Un mouvement qui s’amplifie
Selon les éléments communiqués, 4 000 entreprises sont aujourd’hui ouvertes à la visite en France, contre 2 000 il y a cinq ans. Le phénomène n’est donc pas nouveau, mais son ampleur a fortement augmenté. Cette dynamique s’inscrit dans un intérêt accru pour le « fabriqué en France », l’origine des produits et la transparence des chaînes de production. Pour l’énergie, la présence de sites d’EDF dans la sélection ancre ce tourisme au cœur d’un secteur stratégique pour les ménages et l’économie, en offrant un accès direct aux coulisses de la production et de la distribution d’électricité.
Des géants de l’industrie aux savoir-faire gourmands
La carte couvre un large spectre, des industries lourdes aux métiers de bouche. Elle référence aussi bien des acteurs emblématiques que des maisons patrimoniales. Quelques exemples cités :
- Des sites d’EDF et d’Airbus pour le versant industriel et technologique.
- Des maisons comme Fragonard et la Monnaie de Paris pour l’artisanat d’excellence.
- Des ateliers alimentaires, de la Pastillerie de Vichy aux calissons du Roy René.
- Le Slip Français, récemment coté, côté mode et textile.
Pour faciliter l’orientation, les entreprises sont classées en six univers thématiques : agroalimentaire, industrie, métiers d’art, mode et textile, vins et spiritueux, parfumerie et cosmétique.
Ordres de grandeur et repères clés
Les données disponibles permettent de situer l’essor de ce tourisme de production. Le tableau ci-dessous récapitule les chiffres mentionnés :
| Indicateur | Valeur |
|---|---|
| Sites sur la carte Michelin | 356 |
| Entreprises ouvertes à la visite (France) | 4 000 |
| Il y a cinq ans | 2 000 |
| Prix public de la carte | 8,95 euros |
Ce que cela change pour le public et les filières
En mettant à portée de main des visites de sites comme ceux d’EDF, la carte donne des clés concrètes pour comprendre comment se fabriquent les biens et services du quotidien, y compris l’électricité. Sans prétendre couvrir tout le parc industriel, cette sélection crée un premier parcours de découverte, susceptible d’alimenter la curiosité du grand public et des familles. Elle répond aussi à la demande croissante de transparence et de pédagogie sur les processus industriels, qu’il s’agisse de production énergétique, de parfumerie, d’aéronautique ou d’agroalimentaire.

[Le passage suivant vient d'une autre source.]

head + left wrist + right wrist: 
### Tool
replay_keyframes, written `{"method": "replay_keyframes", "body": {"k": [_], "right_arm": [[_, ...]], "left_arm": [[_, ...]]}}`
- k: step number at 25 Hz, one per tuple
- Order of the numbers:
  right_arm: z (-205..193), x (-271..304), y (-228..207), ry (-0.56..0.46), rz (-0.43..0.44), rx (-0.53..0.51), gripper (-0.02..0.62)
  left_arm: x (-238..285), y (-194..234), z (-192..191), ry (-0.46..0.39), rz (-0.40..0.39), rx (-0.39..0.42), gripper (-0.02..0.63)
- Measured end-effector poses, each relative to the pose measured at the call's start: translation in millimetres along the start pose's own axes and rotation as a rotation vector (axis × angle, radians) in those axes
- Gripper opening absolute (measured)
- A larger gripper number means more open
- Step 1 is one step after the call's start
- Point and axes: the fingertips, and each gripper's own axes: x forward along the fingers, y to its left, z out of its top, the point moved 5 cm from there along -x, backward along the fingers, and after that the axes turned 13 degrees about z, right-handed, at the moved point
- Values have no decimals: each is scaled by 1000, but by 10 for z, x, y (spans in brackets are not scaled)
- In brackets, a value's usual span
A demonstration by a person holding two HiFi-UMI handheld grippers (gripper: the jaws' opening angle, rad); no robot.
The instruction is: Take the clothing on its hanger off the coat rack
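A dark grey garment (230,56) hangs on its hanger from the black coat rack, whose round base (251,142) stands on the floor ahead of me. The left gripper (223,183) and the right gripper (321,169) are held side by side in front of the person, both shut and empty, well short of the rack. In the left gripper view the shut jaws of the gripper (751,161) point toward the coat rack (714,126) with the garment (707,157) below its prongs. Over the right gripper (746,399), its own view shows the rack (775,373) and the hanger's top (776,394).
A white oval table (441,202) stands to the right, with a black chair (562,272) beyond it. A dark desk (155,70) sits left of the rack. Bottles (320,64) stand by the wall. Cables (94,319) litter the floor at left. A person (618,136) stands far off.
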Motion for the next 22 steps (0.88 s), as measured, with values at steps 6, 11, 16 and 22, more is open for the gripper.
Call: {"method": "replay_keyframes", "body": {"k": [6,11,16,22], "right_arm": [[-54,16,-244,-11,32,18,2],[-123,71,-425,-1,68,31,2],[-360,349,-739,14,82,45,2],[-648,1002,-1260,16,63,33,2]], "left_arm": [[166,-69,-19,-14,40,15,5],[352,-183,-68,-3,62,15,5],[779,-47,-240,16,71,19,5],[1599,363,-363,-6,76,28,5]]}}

Au-delà des visites, l’enjeu est également de visibilité. Être référencé dans un guide national aux côté de grands noms comme Airbus ou Fragonard peut renforcer l’attractivité des filières et de leurs métiers. Pour le consommateur français, la mise en lumière de ces sites offre des repères tangibles sur l’origine et la transformation des produits, tout en mettant en avant les engagements évoqués par l’association partenaire autour du « Fabriqué en France » et d’un développement qualifié de « responsable ».
Un été pour voir la France qui fabrique
Parce qu’elle concentre 356 adresses et s’appuie sur un réseau de 4 000 entreprises déjà ouvertes, la carte de Michelin Éditions constitue un point d’entrée pratique pour organiser des visites tout au long des vacances. Pour l’énergie comme pour les autres filières, elle propose une immersion rare « au cœur des usines et des ateliers », selon les termes de sa conceptrice, et, in fine, un moyen direct de relier l’appareil productif aux attentes du public.